[Start of Attachment]
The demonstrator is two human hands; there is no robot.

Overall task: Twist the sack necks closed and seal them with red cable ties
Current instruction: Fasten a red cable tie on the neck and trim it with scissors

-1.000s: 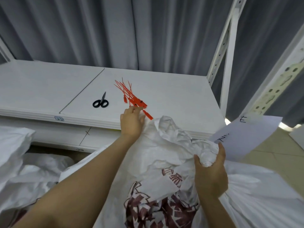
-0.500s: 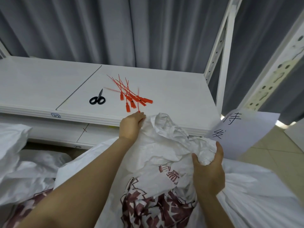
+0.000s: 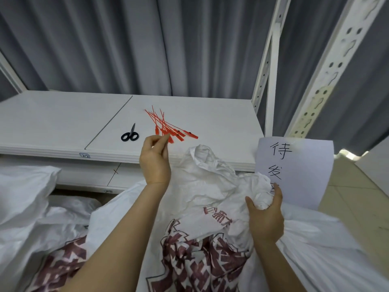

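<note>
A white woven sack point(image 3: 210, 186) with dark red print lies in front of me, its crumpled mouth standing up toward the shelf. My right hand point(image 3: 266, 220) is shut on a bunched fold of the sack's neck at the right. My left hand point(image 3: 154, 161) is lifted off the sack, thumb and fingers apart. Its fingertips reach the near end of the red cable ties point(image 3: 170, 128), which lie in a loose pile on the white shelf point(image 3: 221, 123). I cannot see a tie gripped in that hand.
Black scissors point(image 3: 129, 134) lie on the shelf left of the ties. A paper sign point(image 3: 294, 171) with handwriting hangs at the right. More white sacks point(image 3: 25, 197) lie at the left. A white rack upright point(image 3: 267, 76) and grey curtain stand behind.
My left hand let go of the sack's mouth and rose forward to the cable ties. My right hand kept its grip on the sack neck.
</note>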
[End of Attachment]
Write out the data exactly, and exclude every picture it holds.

**Finished task:**
The demonstrator is two human hands; there is no robot.

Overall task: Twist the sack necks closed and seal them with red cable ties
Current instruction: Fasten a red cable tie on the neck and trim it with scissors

-1.000s: 
-0.500s: 
+0.000s: 

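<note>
A white woven sack point(image 3: 210, 186) with dark red print lies in front of me, its crumpled mouth standing up toward the shelf. My right hand point(image 3: 266, 220) is shut on a bunched fold of the sack's neck at the right. My left hand point(image 3: 154, 161) is lifted off the sack, thumb and fingers apart. Its fingertips reach the near end of the red cable ties point(image 3: 170, 128), which lie in a loose pile on the white shelf point(image 3: 221, 123). I cannot see a tie gripped in that hand.
Black scissors point(image 3: 129, 134) lie on the shelf left of the ties. A paper sign point(image 3: 294, 171) with handwriting hangs at the right. More white sacks point(image 3: 25, 197) lie at the left. A white rack upright point(image 3: 267, 76) and grey curtain stand behind.
My left hand let go of the sack's mouth and rose forward to the cable ties. My right hand kept its grip on the sack neck.
</note>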

No additional answer is needed here.